En All the streets are Silent: The Convergence of Hip Hop and Skateboarding (1987-1997) conviven diversas almas. Todas ellas contradictorias y al mismo tiempo complementarias. De hecho tanto el contenido como la forma de explicitarlo parecen obedecer a la propia paradoja temática de la obra. Mundos diferentes que acaban colisionando y que terminan por crear un nuevo espacio en el que sus componentes individuales ya no parecen tener entidad propia sin los otros. O dicho de otro modo, nadie hoy día puede imaginar un mundo donde el skate urbano estuviera alejado del hip hop, pero sin embargo así era, y Jeremy Elkin hace un recorrido histórico preciso para entender las claves del cómo y el cuándo ambos mundos se interrelacionaron.
En este sentido hay que decir que estamos ante un documental que funciona perfectamente en su propósito pero que interesará básicamente a la gente que está metida en este mundo. Es decir, hay una exploración muy superficial del contexto global y el foco se queda muy centrado en su ámbito. Esto genera una aproximación demasiado cercana al conocedor de la temática y por tanto se corre el riesgo de que, en el fondo, no se esté aportando nada nuevo para el interesado ni nada interesante para alguien que sea un neófito.
Uno de los problemas fundamentales del film está precisamente en que da demasiadas cosas por sentadas, exigiendo un conocimiento previo que dificulta cierta comprensión de conceptos si uno no está familiarizado con ellos. En este sentido resulta pues algo difícil de entrar en él. Algo que, sin embargo, queda solucionado, en parte, gracias a una narración clásica a través de recursos como la voz en off, las imágenes de archivo y las entrevistas de “cabezas” con algunos de los participantes de la historia. Una narración fluida y ágil que, sin embargo, arroja la paradoja más grande del documental.
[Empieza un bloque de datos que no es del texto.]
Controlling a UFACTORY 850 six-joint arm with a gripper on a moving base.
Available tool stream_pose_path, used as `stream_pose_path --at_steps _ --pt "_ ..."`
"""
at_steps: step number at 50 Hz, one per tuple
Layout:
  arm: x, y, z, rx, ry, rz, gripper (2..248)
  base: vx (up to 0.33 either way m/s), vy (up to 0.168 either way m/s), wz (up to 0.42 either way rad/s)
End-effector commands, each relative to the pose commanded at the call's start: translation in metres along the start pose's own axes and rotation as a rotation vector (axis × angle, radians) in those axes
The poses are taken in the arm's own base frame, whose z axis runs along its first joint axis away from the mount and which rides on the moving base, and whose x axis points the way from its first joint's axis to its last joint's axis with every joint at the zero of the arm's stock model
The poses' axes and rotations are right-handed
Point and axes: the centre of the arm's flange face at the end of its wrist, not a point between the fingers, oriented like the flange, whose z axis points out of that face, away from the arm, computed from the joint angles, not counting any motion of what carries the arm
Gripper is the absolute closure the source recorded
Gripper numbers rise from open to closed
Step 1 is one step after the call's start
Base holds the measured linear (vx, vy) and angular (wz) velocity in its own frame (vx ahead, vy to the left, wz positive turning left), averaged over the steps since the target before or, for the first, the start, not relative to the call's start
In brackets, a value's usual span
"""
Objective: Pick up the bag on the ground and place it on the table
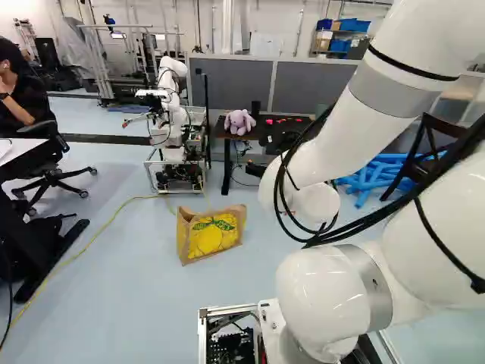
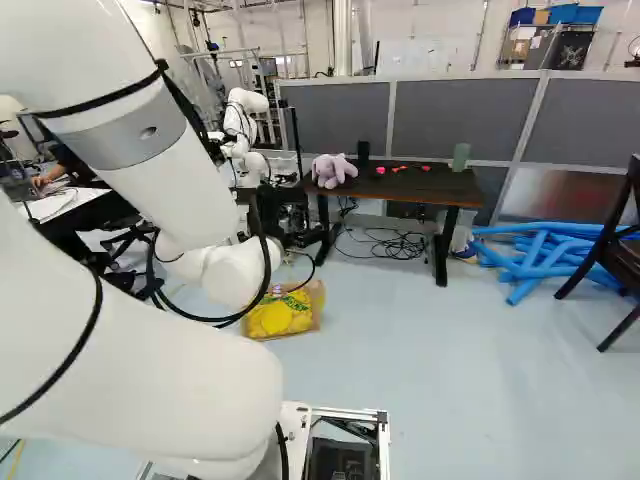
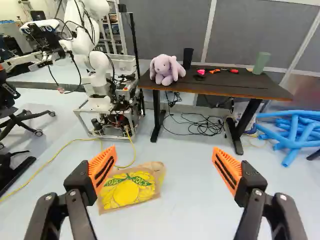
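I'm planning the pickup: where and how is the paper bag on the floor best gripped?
Probably by the bag's upper rim, the open gripper coming from above, one finger either side of the paper. The printed front faces the arm, with a thin brown paper edge along its top to pinch.

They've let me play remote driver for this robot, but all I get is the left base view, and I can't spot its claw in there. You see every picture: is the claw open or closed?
Observer: Open. In the wrist view, the two orange-padded fingers of the claw stand wide apart.
Operator: Good. I see the paper bag on the floor, so is it lined up with the middle of the claw?
Observer: No. In the wrist view the bag lies ahead of the claw but off-centre, its edge partly hidden by one finger.
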Motion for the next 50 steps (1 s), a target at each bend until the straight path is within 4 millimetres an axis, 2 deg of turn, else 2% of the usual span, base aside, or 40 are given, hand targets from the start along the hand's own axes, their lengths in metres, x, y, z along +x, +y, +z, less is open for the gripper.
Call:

Resulta cuando menos curioso que un producto que glosa el ascenso de elementos contraculturales hasta el mainstream acabe por víctima de la comodidad comercial, por así decirlo. Si algo es especialmente vibrante en el metraje son los momentos ‹free-style›, los que cámara en mano captaban los propios skaters en los 90. Un momento de libertad, de experimento creativo que se complementaba con las ‹jam sessions› de hip hop para crear no solo algo nuevo, sino el signo de los tiempos, como una marca de identidad generacional. De alguna manera el documental acaba siendo siendo testimonio en sí mismo de la domesticación de los movimientos culturales, de cómo acaban siendo productos de consumo fácil, más allá de cualquier tendencia que marque cambios significativos.
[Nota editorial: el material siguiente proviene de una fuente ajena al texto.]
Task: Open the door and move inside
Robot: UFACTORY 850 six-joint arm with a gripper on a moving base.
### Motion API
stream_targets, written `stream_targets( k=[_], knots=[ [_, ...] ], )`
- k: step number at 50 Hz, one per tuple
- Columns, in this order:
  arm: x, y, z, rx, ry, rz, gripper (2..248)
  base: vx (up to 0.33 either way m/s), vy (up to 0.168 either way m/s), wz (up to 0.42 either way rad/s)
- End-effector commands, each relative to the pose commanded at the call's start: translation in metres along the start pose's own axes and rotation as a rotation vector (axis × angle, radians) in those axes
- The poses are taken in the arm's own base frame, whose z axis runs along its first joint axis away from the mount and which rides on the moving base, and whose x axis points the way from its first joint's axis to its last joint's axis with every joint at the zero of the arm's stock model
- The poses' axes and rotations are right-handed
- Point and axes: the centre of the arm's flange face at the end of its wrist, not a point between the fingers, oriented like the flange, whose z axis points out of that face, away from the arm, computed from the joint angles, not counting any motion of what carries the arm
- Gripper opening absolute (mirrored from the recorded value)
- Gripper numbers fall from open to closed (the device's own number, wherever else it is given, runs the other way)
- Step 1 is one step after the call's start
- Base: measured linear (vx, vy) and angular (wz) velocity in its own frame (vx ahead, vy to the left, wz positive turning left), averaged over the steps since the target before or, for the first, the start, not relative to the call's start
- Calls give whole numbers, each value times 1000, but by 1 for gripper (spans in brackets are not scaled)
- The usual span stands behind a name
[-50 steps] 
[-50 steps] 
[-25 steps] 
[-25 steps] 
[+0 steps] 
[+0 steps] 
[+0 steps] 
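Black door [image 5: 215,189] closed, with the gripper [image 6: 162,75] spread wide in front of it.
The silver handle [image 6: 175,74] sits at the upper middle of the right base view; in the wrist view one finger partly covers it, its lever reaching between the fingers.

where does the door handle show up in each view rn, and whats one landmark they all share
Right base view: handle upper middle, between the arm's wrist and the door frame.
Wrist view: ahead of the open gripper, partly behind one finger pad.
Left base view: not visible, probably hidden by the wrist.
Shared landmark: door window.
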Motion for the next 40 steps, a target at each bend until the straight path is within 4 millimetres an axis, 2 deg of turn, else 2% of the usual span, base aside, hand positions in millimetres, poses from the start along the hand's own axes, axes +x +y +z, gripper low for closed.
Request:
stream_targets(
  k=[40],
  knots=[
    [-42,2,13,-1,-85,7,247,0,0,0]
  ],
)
Quizás por ello All the Streets are Silent acaba cerrando en falso, con un leve comentario sobre la explotación comercial del movimiento en el sentido opuesto al que se le quería dar durante el metraje. Es decir, se acaba celebrando como éxito la despersonalización y comercialización (con una pequeñísima mirada irónica al fenómeno de los ‹posers›) confundiéndolo con las bondades de una globalización que, en el fondo no expande un fenómeno sino que lo hace homogéneo, quitándole sus enseñas de identidad cultural. Una sensación final agridulce al respecto de una época y un lugar que, sin romantizaciones nostálgicas, ya no existirá más.